> _What is needed_: Retype the data exactly, so that every line matches the original.

________________________________________

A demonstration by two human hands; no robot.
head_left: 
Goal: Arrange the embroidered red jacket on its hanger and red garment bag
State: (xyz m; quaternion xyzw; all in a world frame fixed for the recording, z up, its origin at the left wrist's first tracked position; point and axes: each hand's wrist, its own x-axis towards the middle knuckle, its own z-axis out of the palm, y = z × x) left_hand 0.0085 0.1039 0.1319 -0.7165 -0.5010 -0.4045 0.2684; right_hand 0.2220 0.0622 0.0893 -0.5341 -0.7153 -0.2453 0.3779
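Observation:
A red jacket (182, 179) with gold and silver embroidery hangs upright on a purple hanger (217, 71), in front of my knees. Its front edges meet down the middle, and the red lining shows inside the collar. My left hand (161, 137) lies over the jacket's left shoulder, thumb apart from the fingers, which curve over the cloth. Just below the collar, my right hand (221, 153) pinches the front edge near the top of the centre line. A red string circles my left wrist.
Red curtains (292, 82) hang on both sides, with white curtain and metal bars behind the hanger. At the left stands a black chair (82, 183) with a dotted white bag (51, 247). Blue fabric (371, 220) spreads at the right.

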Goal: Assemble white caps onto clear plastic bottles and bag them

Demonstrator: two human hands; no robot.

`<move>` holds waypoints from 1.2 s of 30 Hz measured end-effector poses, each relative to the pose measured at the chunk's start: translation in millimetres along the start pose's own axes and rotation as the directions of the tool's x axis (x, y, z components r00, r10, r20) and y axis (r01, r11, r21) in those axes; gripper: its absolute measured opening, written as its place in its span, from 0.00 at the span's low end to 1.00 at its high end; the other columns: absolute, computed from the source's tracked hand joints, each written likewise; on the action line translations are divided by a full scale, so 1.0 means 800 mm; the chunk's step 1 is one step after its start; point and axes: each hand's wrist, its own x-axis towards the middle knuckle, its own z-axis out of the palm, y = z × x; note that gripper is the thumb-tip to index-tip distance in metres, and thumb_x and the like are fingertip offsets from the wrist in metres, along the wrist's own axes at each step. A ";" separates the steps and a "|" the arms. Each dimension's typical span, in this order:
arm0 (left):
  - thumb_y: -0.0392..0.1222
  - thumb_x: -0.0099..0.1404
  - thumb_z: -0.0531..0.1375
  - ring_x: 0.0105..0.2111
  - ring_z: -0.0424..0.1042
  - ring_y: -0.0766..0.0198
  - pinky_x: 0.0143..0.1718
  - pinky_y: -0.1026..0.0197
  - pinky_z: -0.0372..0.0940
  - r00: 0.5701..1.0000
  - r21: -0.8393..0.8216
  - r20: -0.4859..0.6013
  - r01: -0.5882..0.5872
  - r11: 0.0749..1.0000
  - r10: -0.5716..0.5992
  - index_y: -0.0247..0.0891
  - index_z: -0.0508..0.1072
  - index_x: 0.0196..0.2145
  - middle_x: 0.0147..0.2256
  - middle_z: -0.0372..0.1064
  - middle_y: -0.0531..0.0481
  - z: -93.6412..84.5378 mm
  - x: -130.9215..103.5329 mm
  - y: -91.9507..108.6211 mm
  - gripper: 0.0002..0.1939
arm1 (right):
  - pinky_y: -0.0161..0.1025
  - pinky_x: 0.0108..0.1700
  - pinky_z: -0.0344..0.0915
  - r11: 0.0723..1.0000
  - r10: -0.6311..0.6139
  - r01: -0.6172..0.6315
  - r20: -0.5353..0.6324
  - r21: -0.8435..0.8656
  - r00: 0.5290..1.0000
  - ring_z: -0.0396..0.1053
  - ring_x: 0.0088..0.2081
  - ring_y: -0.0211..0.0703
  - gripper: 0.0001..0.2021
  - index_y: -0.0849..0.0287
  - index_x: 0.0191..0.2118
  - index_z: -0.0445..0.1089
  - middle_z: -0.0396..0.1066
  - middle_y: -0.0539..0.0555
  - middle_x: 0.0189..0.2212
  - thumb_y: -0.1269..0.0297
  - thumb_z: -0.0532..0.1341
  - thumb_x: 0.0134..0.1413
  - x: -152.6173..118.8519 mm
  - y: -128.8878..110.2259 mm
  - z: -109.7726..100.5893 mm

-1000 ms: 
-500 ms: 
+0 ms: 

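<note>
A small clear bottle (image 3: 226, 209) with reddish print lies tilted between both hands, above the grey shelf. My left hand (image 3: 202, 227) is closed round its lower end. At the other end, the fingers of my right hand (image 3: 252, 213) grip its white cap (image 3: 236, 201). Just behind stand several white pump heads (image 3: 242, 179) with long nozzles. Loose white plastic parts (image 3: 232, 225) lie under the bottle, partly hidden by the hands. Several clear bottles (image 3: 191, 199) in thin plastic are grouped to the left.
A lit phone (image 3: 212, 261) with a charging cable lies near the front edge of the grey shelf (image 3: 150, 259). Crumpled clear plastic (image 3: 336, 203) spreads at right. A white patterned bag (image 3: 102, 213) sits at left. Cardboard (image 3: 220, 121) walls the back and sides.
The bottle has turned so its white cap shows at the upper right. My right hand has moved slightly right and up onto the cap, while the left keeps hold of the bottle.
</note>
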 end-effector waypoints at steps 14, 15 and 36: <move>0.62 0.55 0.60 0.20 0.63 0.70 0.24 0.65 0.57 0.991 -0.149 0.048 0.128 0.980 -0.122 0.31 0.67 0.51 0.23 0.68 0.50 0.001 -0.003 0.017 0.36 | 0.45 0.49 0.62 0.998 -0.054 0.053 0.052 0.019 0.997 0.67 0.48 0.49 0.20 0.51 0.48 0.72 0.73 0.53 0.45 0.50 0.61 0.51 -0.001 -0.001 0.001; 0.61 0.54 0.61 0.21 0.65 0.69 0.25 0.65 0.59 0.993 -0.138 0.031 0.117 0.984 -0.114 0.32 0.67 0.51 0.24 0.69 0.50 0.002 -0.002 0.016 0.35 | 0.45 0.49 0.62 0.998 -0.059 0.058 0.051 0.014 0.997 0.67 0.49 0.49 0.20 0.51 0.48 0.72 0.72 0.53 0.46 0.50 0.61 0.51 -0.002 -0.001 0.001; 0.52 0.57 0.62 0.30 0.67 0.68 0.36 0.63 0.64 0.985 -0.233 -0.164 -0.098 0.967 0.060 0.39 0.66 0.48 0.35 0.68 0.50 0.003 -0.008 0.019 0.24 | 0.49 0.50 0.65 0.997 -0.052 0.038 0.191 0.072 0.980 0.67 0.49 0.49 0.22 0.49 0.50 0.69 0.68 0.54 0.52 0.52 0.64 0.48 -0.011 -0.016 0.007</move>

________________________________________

> _Solution to the problem_:
A demonstration by two human hands; no robot.
head_left: 
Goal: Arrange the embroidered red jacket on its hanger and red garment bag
State: (xyz m; quaternion xyzw; all in a world frame fixed for the recording, z up, its origin at the left wrist's first tracked position; point and axes: each hand's wrist, its own x-axis towards the middle knuckle, its own z-axis out of the palm, y = z × x) left_hand 0.0085 0.1039 0.1319 -0.7165 -0.5010 -0.4045 0.2684; right_hand 0.2220 0.0622 0.0893 -0.5341 -0.7153 -0.2453 0.3779
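Observation:
A red jacket (182, 179) with gold and silver embroidery hangs upright on a purple hanger (217, 71), in front of my knees. Its front edges meet down the middle, and the red lining shows inside the collar. My left hand (161, 137) lies over the jacket's left shoulder, thumb apart from the fingers, which curve over the cloth. Just below the collar, my right hand (221, 153) pinches the front edge near the top of the centre line. A red string circles my left wrist.
Red curtains (292, 82) hang on both sides, with white curtain and metal bars behind the hanger. At the left stands a black chair (82, 183) with a dotted white bag (51, 247). Blue fabric (371, 220) spreads at the right.
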
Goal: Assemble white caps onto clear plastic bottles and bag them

Demonstrator: two human hands; no robot.

`<move>` holds waypoints from 1.2 s of 30 Hz measured end-effector poses, each relative to the pose measured at the chunk's start: translation in millimetres along the start pose's own axes and rotation as the directions of the tool's x axis (x, y, z components r00, r10, r20) and y axis (r01, r11, r21) in those axes; gripper: its absolute measured opening, written as its place in its span, from 0.00 at the span's low end to 1.00 at its high end; the other columns: absolute, computed from the source's tracked hand joints, each written likewise; on the action line translations are divided by a full scale, so 1.0 means 800 mm; the chunk's step 1 is one step after its start; point and axes: each hand's wrist, its own x-axis towards the middle knuckle, its own z-axis out of the palm, y = z × x; note that gripper is the thumb-tip to index-tip distance in metres, and thumb_x and the like are fingertip offsets from the wrist in metres, along the wrist's own axes at each step. A ";" separates the steps and a "|" the arms. Each dimension's typical span, in this order:
arm0 (left):
  - thumb_y: -0.0392..0.1222
  - thumb_x: -0.0099..0.1404
  - thumb_z: -0.0531..0.1375
  - ring_x: 0.0105..0.2111
  - ring_z: -0.0424..0.1042
  - ring_y: -0.0766..0.0198
  - pinky_x: 0.0143..0.1718
  - pinky_y: -0.1026..0.0197
  - pinky_z: -0.0372..0.0940
  - r00: 0.5701..1.0000
  - r21: -0.8393..0.8216
  - r20: -0.4859..0.6013
  - r01: -0.5882..0.5872
  - r11: 0.0749..1.0000
  - r10: -0.5716..0.5992
  - index_y: -0.0247..0.0891
  - index_z: -0.0508..0.1072
  - index_x: 0.0196..0.2145
  - middle_x: 0.0147..0.2256
  - middle_z: -0.0372..0.1064
  - middle_y: -0.0531..0.0481
  - z: -93.6412..84.5378 mm
  - x: -130.9215..103.5329 mm
  - y: -91.9507..108.6211 mm
  - gripper: 0.0002..0.1939
arm1 (right):
  - pinky_y: -0.0161..0.1025
  - pinky_x: 0.0108..0.1700
  - pinky_z: -0.0344..0.0915
  - r11: 0.0723..1.0000
  - r10: -0.6311..0.6139
  - r01: -0.6172..0.6315
  - r20: -0.5353..0.6324
  - r21: -0.8435..0.8656
  - r00: 0.5290..1.0000
  - ring_z: -0.0396..0.1053
  - ring_x: 0.0088..0.2081
  - ring_y: -0.0211..0.0703
  - gripper: 0.0001..0.2021
  - index_y: -0.0849..0.0287
  - index_x: 0.0191..0.2118
  - index_z: -0.0445..0.1089
  - middle_z: -0.0396..0.1066
  - middle_y: -0.0539..0.0555
  - middle_x: 0.0189..0.2212
  - thumb_y: -0.1269..0.0297
  - thumb_z: -0.0532..0.1341
  - thumb_x: 0.0134..0.1413
  - x: -152.6173..118.8519 mm
  - y: -128.8878..110.2259 mm
  - z: -109.7726..100.5893 mm

-1000 ms: 
-500 ms: 
+0 ms: 

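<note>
A small clear bottle (image 3: 226, 209) with reddish print lies tilted between both hands, above the grey shelf. My left hand (image 3: 202, 227) is closed round its lower end. At the other end, the fingers of my right hand (image 3: 252, 213) grip its white cap (image 3: 236, 201). Just behind stand several white pump heads (image 3: 242, 179) with long nozzles. Loose white plastic parts (image 3: 232, 225) lie under the bottle, partly hidden by the hands. Several clear bottles (image 3: 191, 199) in thin plastic are grouped to the left.
A lit phone (image 3: 212, 261) with a charging cable lies near the front edge of the grey shelf (image 3: 150, 259). Crumpled clear plastic (image 3: 336, 203) spreads at right. A white patterned bag (image 3: 102, 213) sits at left. Cardboard (image 3: 220, 121) walls the back and sides.
The bottle has turned so its white cap shows at the upper right. My right hand has moved slightly right and up onto the cap, while the left keeps hold of the bottle.
</note>
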 end-effector waypoints at steps 14, 15 and 36: <move>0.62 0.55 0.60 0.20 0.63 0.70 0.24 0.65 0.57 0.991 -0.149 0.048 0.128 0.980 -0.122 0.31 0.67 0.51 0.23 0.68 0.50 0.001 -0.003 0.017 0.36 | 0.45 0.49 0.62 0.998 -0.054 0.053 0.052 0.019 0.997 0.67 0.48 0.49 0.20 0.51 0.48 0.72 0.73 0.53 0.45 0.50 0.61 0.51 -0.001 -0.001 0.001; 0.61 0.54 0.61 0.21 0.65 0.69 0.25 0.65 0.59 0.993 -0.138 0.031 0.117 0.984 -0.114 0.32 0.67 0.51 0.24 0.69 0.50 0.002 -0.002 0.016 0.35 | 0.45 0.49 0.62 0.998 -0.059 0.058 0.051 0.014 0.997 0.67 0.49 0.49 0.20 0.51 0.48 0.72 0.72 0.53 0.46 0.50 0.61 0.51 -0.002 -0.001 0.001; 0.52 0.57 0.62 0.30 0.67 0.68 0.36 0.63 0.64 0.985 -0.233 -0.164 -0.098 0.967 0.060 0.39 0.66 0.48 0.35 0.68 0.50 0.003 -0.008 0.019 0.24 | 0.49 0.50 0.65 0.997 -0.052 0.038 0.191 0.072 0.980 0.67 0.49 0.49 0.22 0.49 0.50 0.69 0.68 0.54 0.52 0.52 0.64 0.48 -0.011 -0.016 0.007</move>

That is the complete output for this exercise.